In 2013, Cambodia launched the first Climate Change Strategic Plan (CCCSP) 2013-2023, which captures the main strategic objectives and directions for a climate change resilient and low-carbon development pathway. Cambodia ratified the Paris Agreement in February 2017 and submitted its updated NDC in 2020. The NDC aims to undertake voluntary and conditional actions to achieve the target of increasing forest cover to 60 percent of national land area by 2030.  Cambodia also features adaptation prominently in the NDC.  Cambodia’s NDC includes its National Adaptation Plan as outlining the climate change impacts, vulnerabilities and adaptation actions needed for Cambodia.  It also highlights the NAP process as one of four strategic priorities in shaping Cambodia towards a green, low-carbon, climate-resilient, equitable, sustainable and knowledge-based society. 

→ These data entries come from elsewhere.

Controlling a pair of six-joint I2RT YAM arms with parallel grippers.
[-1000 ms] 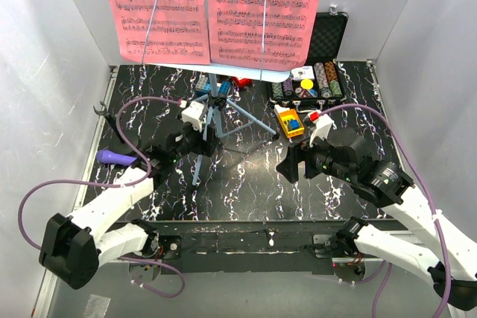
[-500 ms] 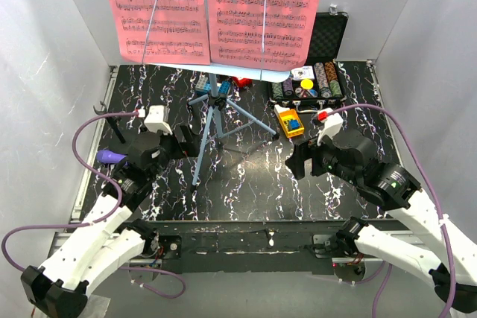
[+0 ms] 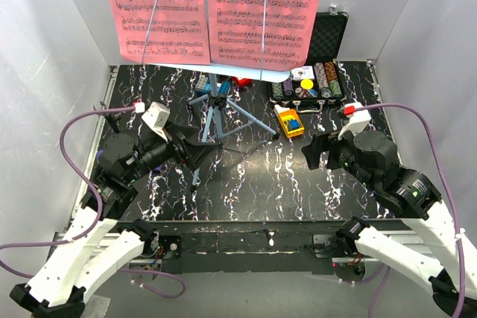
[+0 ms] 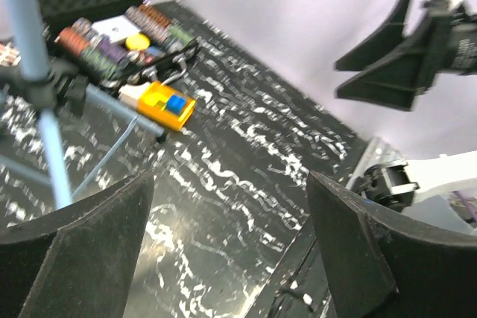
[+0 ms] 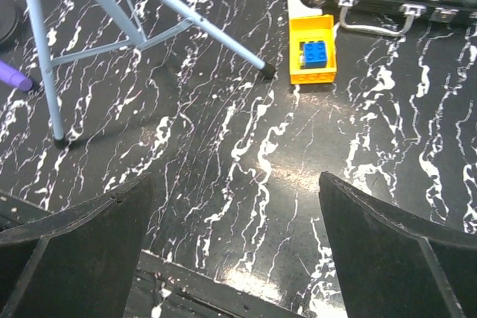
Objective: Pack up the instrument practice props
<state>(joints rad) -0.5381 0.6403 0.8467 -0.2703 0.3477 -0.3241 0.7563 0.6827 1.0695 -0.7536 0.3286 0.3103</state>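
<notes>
The light-blue music stand [image 3: 216, 113] stands on its tripod legs at the back centre. Two pink sheet-music pages [image 3: 264, 13] rest on its desk and cover it. My left gripper [image 3: 195, 148] hangs open just left of the near tripod leg [image 4: 112, 103], with nothing between its fingers [image 4: 97, 251]. My right gripper [image 3: 309, 153] is open over bare table, right of the stand; its own view shows the legs [image 5: 186, 16] ahead. The purple microphone [image 5: 13, 77] shows only as a tip at the left edge. The thin black mic stand [image 3: 110, 121] is partly behind my left arm.
An open black case of poker chips [image 3: 307, 83] lies at the back right. A yellow toy with a blue block [image 3: 289, 121] sits in front of it, and a small red toy [image 3: 240, 81] behind the stand. White walls close in three sides.
My left arm has drawn back to the left, away from the stand's legs. My right arm has shifted to the right. The stand and pages have not moved.
</notes>
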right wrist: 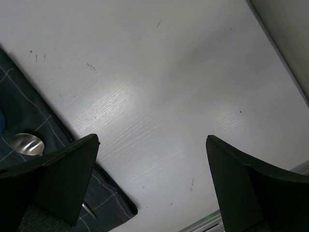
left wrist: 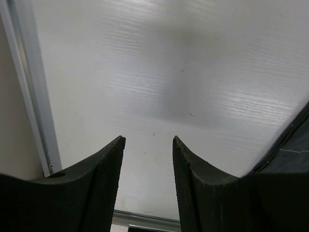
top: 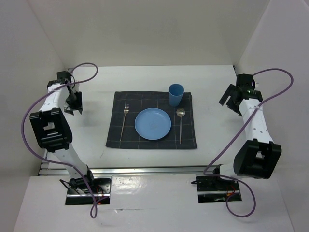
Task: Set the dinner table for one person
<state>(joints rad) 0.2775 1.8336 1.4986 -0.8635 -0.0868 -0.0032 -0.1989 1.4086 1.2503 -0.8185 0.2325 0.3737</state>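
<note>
The white dinner table [top: 212, 79] stretches out wide, a dark checked cloth [top: 116, 135] at its middle bearing a blue plate [top: 152, 123], cup [top: 176, 94], fork [top: 124, 118] and spoon [top: 180, 125]. The left gripper [left wrist: 148, 140] hovers over its left side, fingers parted; the right gripper [right wrist: 152, 138], over the right side, is spread wide.

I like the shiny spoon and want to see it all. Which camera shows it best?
The top external view: the whole spoon lies on the checked cloth, right of the blue plate. The right wrist view shows mostly its bowl. The left wrist view shows none.
</note>
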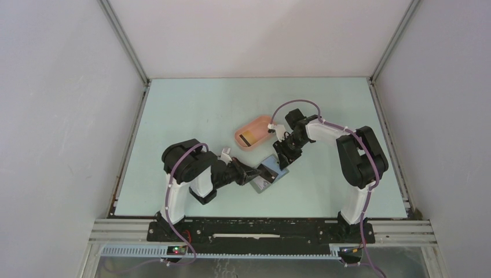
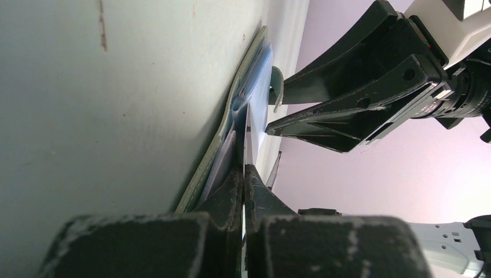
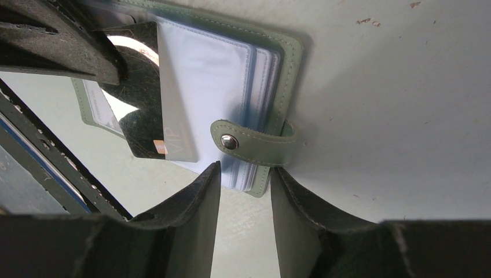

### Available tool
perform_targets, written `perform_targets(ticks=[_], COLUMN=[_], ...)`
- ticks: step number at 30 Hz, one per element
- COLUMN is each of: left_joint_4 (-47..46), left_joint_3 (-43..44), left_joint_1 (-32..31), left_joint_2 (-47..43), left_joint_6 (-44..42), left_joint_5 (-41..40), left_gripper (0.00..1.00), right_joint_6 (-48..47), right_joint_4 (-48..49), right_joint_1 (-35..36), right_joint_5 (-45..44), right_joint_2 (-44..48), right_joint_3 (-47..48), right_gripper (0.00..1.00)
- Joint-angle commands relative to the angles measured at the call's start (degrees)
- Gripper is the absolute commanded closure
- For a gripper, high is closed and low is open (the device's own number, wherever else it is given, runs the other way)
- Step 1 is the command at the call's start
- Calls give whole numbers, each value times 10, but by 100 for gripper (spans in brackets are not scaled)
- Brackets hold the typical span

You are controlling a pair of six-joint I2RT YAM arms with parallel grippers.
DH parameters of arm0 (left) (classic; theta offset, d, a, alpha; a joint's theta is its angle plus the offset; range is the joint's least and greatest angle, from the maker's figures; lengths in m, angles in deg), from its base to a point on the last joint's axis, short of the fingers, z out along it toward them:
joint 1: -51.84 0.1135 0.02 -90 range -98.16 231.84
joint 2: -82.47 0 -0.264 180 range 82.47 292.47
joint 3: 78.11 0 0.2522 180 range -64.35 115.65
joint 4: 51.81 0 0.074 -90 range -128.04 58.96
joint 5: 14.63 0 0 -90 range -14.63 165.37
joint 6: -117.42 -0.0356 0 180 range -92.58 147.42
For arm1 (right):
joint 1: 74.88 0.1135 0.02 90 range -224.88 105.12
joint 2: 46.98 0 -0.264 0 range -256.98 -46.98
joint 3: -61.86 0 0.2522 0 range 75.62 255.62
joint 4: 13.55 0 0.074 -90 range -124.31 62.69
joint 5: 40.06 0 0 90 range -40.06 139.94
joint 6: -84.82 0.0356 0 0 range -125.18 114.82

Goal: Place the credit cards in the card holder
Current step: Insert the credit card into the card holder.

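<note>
Left fingers [image 2: 227, 200] pressed tight together, pinching a thin clear page of the card holder [image 3: 208, 75] at its edge. Dark card [image 3: 145, 110] maybe in that pinch too, hard to tell from here.

Right fingers [image 3: 191, 226] about half open, holding nothing. Tips low over the worktop [image 1: 191, 116], just beside the little green tab [image 3: 255, 143], with the gap between them facing it.

Card holder lying open on the pale worktop, between the 2 arms and near the front middle. Grey-green outside, a stack of clear pages inside. Tab curled over the page edges, with 1 shiny round snap on it. Dark card with a small gold patch and pale letters, flat on or in the top clear page, 1 corner under the left fingers.

Pink tray [image 1: 267, 120] just behind the card holder, not touching it, with 1 yellowish card [image 1: 246, 139] inside.
</note>
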Motion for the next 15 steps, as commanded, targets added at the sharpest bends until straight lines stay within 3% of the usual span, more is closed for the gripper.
perform_targets(ticks=[1, 15], left_joint_4=[-23, -22], left_joint_3=[3, 31], left_joint_1=[-4, -4], left_joint_2=[1, 15], left_joint_6=[3, -2], left_joint_5=[10, 18], left_gripper=[100, 100], right_joint_6=[6, 5], right_joint_4=[-2, -3], right_joint_1=[10, 13], right_joint_5=[6, 7], right_joint_2=[-6, -2], right_joint_3=[14, 14], right_gripper=[55, 54])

Cambodia initiated its National Adaptation Plan (NAP) Financing Framework and Implementation Plan in 2017. Cambodia’s developing agri-business environment also needs assistance for enhancing sustainability, and the Cambodia Partnership for Sustainable Agriculture (CPSA) is paving the path for the sector, for targeted interventions in its value chains such as rice, sugar cane, and cassava. The private sector has benefited minimally from interventions in farm output and input pricing, from the strong commitment to open trade, including across the border, and from the reduction of export costs and time for export processing.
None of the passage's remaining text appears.